(Data items)

——

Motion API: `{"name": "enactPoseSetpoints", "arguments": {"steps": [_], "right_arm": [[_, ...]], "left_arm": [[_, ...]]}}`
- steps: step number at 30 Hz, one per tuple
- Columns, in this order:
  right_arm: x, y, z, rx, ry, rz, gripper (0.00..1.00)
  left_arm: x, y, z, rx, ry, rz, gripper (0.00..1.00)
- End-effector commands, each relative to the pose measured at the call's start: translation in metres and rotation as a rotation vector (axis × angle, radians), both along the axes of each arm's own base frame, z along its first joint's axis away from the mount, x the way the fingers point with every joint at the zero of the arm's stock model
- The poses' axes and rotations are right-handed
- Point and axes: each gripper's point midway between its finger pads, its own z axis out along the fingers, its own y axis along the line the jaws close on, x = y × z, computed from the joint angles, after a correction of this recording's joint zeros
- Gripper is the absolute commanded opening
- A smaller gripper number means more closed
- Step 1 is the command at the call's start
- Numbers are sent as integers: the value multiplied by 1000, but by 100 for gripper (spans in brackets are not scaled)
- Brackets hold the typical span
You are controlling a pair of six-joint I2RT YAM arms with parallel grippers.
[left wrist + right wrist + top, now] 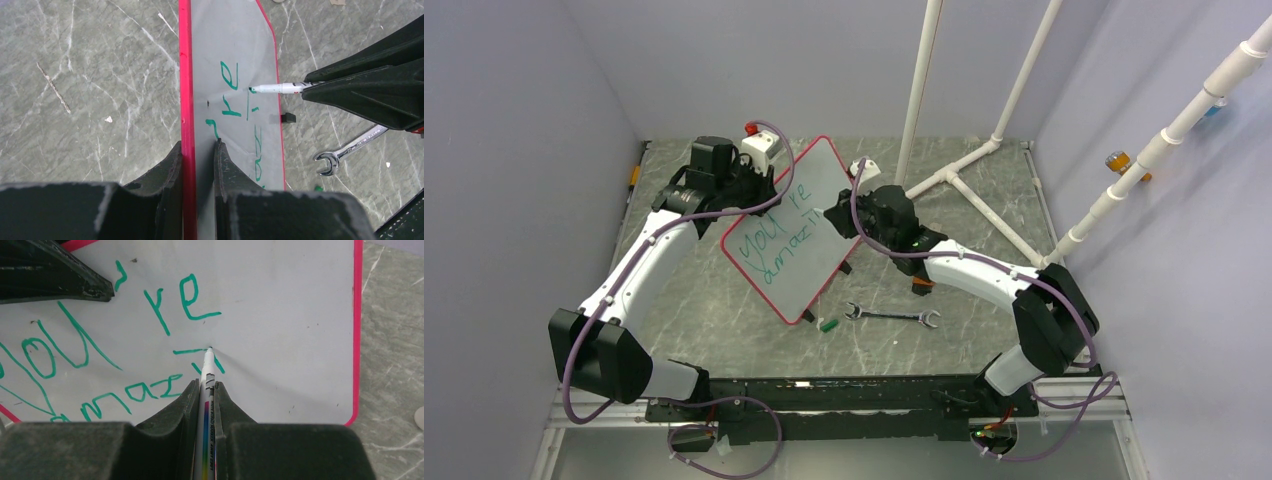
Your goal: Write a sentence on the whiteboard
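Right, starting at the right gripper [205, 385]: its jaws are pressed onto the marker [207, 365], which points to 12 o'clock in the right wrist view, its tip seemingly touching the whiteboard [290, 315]. The tip sits at the right end of a short flat stroke just under "re". The sentence [774, 235] so far reads "you're" with "amazi" below it, so I judge the second word is only partly written.

The left gripper [199, 147] is clamped across the board's red frame, one finger on each face. From the top camera that grip is on the long edge at about 10 o'clock of the board.

To finish the letter well, I'd hold light, even pressure and make short strokes. The left arm should be kept rigid so the board can't swing under the tip. There is bare white toward 3 o'clock in the right wrist view for the remaining letters.

From above, the board's long axis runs from 7 o'clock to 1 o'clock. The writing follows that axis, and the held edge looks raised off the table [714, 310]. The marker points to about 9 o'clock in the left wrist view.

A wrench [892, 316] and a small green cap [828, 324] lie near the board's 6 o'clock corner.
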Motion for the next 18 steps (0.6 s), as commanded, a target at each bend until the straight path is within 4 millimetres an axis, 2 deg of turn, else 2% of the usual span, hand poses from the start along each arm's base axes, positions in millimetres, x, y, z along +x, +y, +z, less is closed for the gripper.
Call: {"name": "enactPoseSetpoints", "arguments": {"steps": [1, 18], "right_arm": [[6, 10, 23, 43, -38, 12, 0], [25, -3, 4, 12, 4, -55, 0]], "left_arm": [[-1, 42, -33, 269, 23, 27, 0], [0, 41, -33, 265, 24, 26, 0]]}}
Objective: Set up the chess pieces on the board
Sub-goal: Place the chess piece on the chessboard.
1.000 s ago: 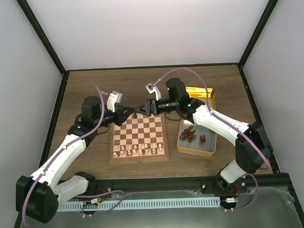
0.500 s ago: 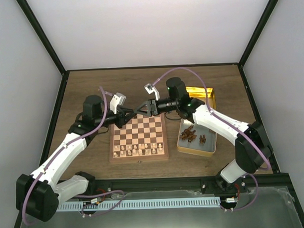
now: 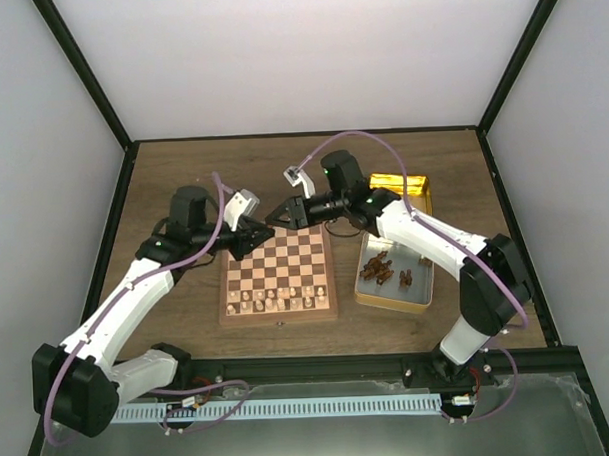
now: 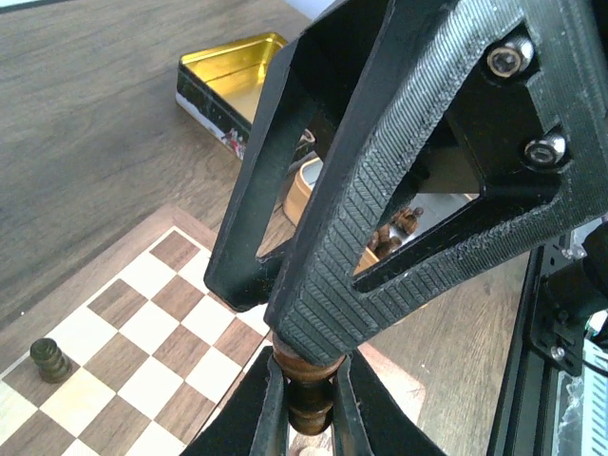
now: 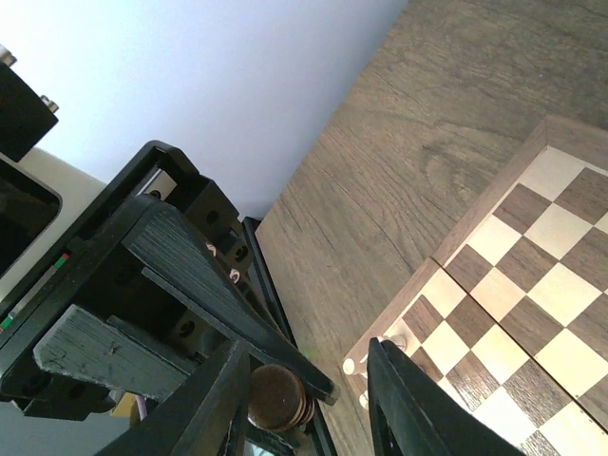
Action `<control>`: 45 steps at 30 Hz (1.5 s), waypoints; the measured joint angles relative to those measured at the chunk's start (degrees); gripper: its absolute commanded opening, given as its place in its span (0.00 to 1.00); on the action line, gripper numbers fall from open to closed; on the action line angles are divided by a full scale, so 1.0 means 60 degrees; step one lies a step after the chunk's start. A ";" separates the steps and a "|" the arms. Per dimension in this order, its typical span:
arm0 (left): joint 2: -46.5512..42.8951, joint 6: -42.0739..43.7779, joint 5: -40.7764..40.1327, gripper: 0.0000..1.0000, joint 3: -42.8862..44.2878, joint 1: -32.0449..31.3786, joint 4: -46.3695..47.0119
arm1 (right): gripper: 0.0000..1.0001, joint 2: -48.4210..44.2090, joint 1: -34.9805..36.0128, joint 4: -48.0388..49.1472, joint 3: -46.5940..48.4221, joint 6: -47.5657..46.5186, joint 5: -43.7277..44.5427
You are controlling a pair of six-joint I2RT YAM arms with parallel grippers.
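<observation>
My left gripper (image 3: 262, 230) (image 4: 309, 385) is shut on a dark brown chess piece (image 4: 311, 404) above the far edge of the board (image 3: 286, 257). My right gripper (image 3: 278, 217) (image 5: 304, 380) is open. Its fingers (image 4: 380, 190) straddle the top of that piece, and one fingertip touches it. In the right wrist view the piece (image 5: 277, 399) lies against my left-hand finger. One dark piece (image 4: 49, 359) stands on the board (image 4: 142, 332). More dark pieces (image 3: 381, 268) lie in a shallow tin tray (image 3: 419, 296) right of the board.
Cream chessmen (image 3: 277, 299) fill the board's two near rows and show in the right wrist view (image 5: 389, 344). A gold tin (image 3: 405, 187) (image 4: 228, 85) stands behind the tray. Black frame rails border the table on both sides.
The two grippers have drawn together over the board's far edge. My left gripper has swung right onto the piece, and my right arm has shifted slightly left and back.
</observation>
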 measured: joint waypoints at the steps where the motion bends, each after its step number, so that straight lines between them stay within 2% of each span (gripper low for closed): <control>1: 0.0025 0.0066 -0.0040 0.08 0.0029 -0.0004 -0.0109 | 0.36 0.0044 0.0007 -0.0106 0.0040 -0.0040 -0.0015; 6: 0.0135 0.0255 -0.0219 0.08 0.0084 -0.0051 -0.0455 | 0.35 0.0229 0.0044 -0.0426 0.0146 -0.0168 -0.0109; 11: 0.0193 0.0270 -0.0244 0.09 0.0117 -0.0084 -0.0645 | 0.30 0.0273 0.0058 -0.0554 0.0146 -0.0200 -0.0310; 14: 0.0193 0.0266 -0.0284 0.10 0.0135 -0.0087 -0.0645 | 0.24 0.0284 0.0076 -0.0597 0.0146 -0.0211 -0.0535; 19: 0.0186 0.0255 -0.0328 0.11 0.0135 -0.0106 -0.0710 | 0.22 0.0306 0.0076 -0.0568 0.0146 -0.0186 -0.0732; 22: 0.0160 0.0175 -0.0375 0.16 0.0135 -0.0106 -0.0652 | 0.19 0.0310 0.0080 -0.0397 0.0131 -0.0073 -0.0736; 34: -0.0262 -0.0841 -0.0546 0.58 -0.0255 -0.0106 0.0295 | 0.19 -0.0200 0.0084 0.1829 -0.1137 0.1818 -0.0463; 40: -0.1035 -0.2892 -0.0772 0.71 -0.1668 -0.0102 0.2539 | 0.19 -0.0576 -0.0058 0.3370 -0.2215 0.3315 -0.0102; 45: -0.1639 -0.5599 -0.1322 0.73 -0.3034 -0.0095 0.5027 | 0.19 -0.0681 -0.0113 0.4685 -0.2871 0.4564 0.0025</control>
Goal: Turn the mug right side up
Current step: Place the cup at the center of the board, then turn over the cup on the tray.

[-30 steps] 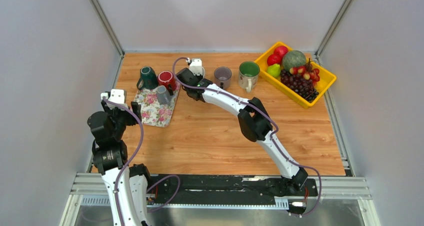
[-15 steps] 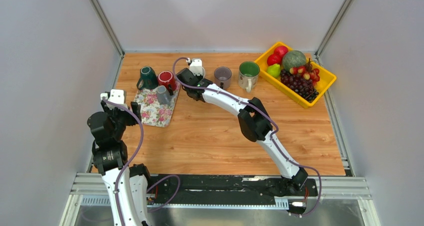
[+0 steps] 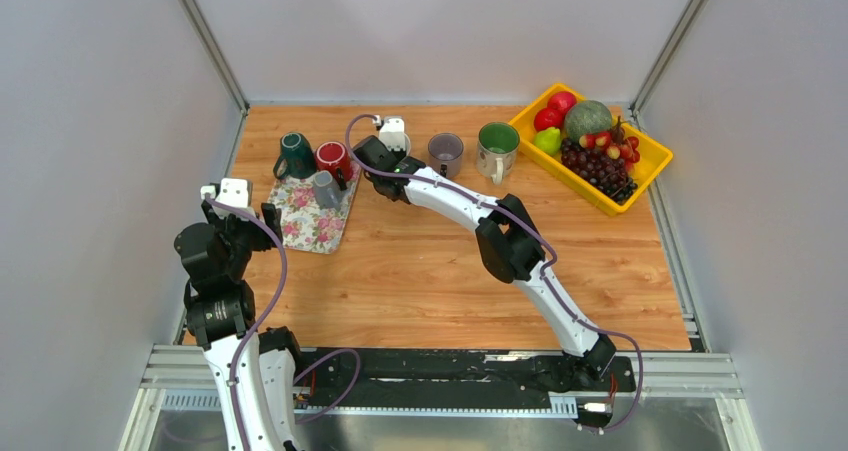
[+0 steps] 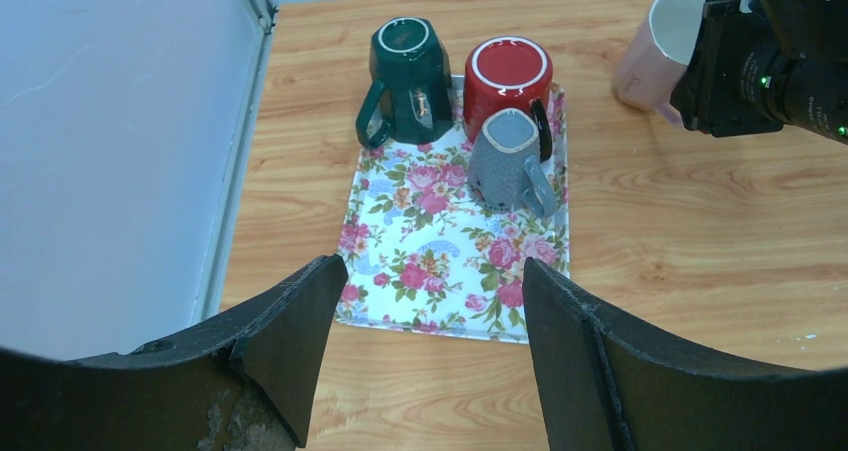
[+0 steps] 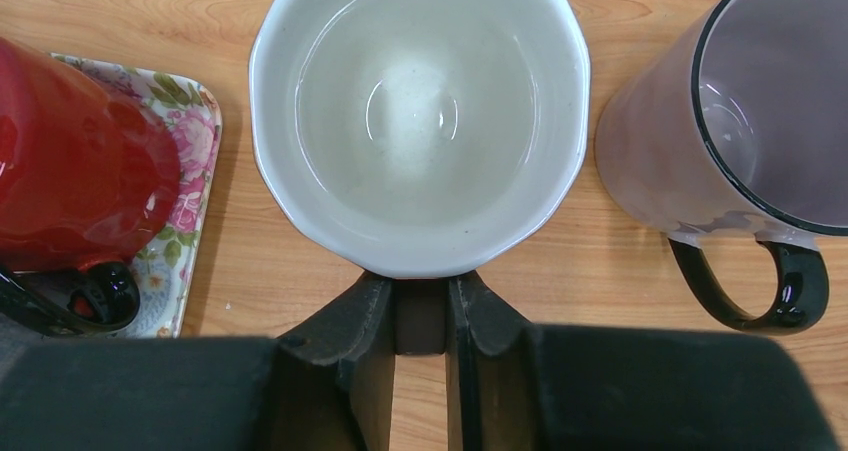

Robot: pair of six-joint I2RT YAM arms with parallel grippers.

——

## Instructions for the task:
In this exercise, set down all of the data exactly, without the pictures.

## Written solution:
Motion API: `{"name": "enactPoseSetpoints", "arguments": {"steps": [_], "right_arm": [[_, ...]], "left_arm": [[_, ...]]}}`
- steps: step number at 30 Hz, one per tuple
- Columns, in this order:
  right_arm: x, y, z, rx, ry, rz, gripper (0.00..1.00)
  left_arm: x, y, z, rx, ry, rz, gripper (0.00..1.00)
- End-effector commands, each relative to the pose measured at the call's start: translation in metres and rotation as a rotation vector (axis × angle, radians), both along the axes of each arm's own base frame, z along its first joint's axis away from the mount, x the way the fingers point with every joint at the zero of the arm's stock model
- The poses' axes and rotations are right-handed
- Point and axes: each gripper's point midway between its finger pads, its own z axis out along the fingers, its own y axis along the line the jaws close on, x = y × z, computed from the joint angles, after a correction of this recording's joint zeros
- Gripper is the absolute commanded opening
- A smaller gripper number means more closed
- Step 1 is the command at the call's start
- Numbers are sent as integers: the value multiplied by 1000, but by 100 for gripper (spans in brackets are not scaled)
- Brackets hold the typical span
You are controlling a pair of six-joint I2RT YAM arms with parallel grippers.
[left wrist + right wrist + top, now] 
Your goal: Write a sentence on the whiteboard
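Right, starting at the right gripper [205, 385]: its jaws are pressed onto the marker [207, 365], which points to 12 o'clock in the right wrist view, its tip seemingly touching the whiteboard [290, 315]. The tip sits at the right end of a short flat stroke just under "re". The sentence [774, 235] so far reads "you're" with "amazi" below it, so I judge the second word is only partly written.

The left gripper [199, 147] is clamped across the board's red frame, one finger on each face. From the top camera that grip is on the long edge at about 10 o'clock of the board.

To finish the letter well, I'd hold light, even pressure and make short strokes. The left arm should be kept rigid so the board can't swing under the tip. There is bare white toward 3 o'clock in the right wrist view for the remaining letters.

From above, the board's long axis runs from 7 o'clock to 1 o'clock. The writing follows that axis, and the held edge looks raised off the table [714, 310]. The marker points to about 9 o'clock in the left wrist view.

A wrench [892, 316] and a small green cap [828, 324] lie near the board's 6 o'clock corner.
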Motion for the next 18 steps (0.6 s), as commanded, a target at each bend until the straight path is within 4 millimetres an axis, 2 deg of turn, else 2% of the usual span, hand poses from the start along each arm's base axes, positions in millimetres, x, y, z along +x, +y, +z, less is closed for the gripper.
Call: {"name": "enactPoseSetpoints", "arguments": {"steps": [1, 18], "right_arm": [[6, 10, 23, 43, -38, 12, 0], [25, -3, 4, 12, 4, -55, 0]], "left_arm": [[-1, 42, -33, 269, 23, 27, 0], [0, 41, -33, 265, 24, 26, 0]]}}
Objective: Set up the chess pieces on the board
Sub-goal: Place the chess piece on the chessboard.
1.000 s ago: 
0.500 s ago: 
now: 
now: 
now: 
Action `<control>`: 45 steps at 30 Hz (1.5 s), waypoints; the measured joint angles relative to those measured at the chunk's start (degrees); gripper: its absolute commanded opening, given as its place in its span (0.00 to 1.00); on the action line, gripper numbers fall from open to closed; on the action line angles are divided by a full scale, so 1.0 means 60 degrees; step one lies a step after the chunk's start. A ";" separates the steps and a "|" the arms. Per dimension in this order, its typical span:
arm0 (left): joint 2: -46.5512..42.8951, joint 6: -42.0739..43.7779, joint 5: -40.7764..40.1327, gripper: 0.0000..1.0000, joint 3: -42.8862..44.2878, joint 1: -32.0449..31.3786, joint 4: -46.3695..47.0119
arm1 (right): gripper: 0.0000..1.0001, joint 2: -48.4210..44.2090, joint 1: -34.9805..36.0128, joint 4: -48.0388..49.1472, joint 3: -46.5940..48.4221, joint 6: -47.5657..46.5186, joint 5: -43.7277..44.5427
You are controlling a pair of six-joint I2RT YAM arms with parallel grippers.
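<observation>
My left gripper (image 3: 262, 230) (image 4: 309, 385) is shut on a dark brown chess piece (image 4: 311, 404) above the far edge of the board (image 3: 286, 257). My right gripper (image 3: 278, 217) (image 5: 304, 380) is open. Its fingers (image 4: 380, 190) straddle the top of that piece, and one fingertip touches it. In the right wrist view the piece (image 5: 277, 399) lies against my left-hand finger. One dark piece (image 4: 49, 359) stands on the board (image 4: 142, 332). More dark pieces (image 3: 381, 268) lie in a shallow tin tray (image 3: 419, 296) right of the board.
Cream chessmen (image 3: 277, 299) fill the board's two near rows and show in the right wrist view (image 5: 389, 344). A gold tin (image 3: 405, 187) (image 4: 228, 85) stands behind the tray. Black frame rails border the table on both sides.
The two grippers have drawn together over the board's far edge. My left gripper has swung right onto the piece, and my right arm has shifted slightly left and back.
</observation>
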 measured: joint waypoints at the steps where the motion bends, each after its step number, so that straight lines between them stay within 2% of each span (gripper low for closed): <control>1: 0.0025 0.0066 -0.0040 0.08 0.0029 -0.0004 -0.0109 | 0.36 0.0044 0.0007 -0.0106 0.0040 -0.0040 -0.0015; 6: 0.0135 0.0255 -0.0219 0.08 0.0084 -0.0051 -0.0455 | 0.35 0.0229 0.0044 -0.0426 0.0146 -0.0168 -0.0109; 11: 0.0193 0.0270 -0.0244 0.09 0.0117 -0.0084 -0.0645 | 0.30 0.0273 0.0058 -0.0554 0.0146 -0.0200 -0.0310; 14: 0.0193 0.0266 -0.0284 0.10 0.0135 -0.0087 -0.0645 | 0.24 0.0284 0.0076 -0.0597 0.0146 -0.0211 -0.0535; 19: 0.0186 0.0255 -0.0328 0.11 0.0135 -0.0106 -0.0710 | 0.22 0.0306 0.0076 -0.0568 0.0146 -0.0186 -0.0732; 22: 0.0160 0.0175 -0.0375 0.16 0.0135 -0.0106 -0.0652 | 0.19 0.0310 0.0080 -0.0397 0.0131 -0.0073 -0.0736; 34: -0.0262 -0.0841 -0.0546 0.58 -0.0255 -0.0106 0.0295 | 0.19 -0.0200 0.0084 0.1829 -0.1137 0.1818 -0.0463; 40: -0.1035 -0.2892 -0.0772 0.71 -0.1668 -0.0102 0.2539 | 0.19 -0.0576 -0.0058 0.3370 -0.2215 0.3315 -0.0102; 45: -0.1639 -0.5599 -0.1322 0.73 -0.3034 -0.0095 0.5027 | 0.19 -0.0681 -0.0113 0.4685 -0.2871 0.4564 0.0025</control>
Goal: Turn the mug right side up
Current step: Place the cup at the center of the board, then turn over the cup on the tray.

[-30 steps] 
[-15 steps] 
[+0 steps] 
[+0 steps] 
[+0 steps] 

Robot: pair of six-joint I2RT YAM arms with parallel grippers.

There's no more to this exercise.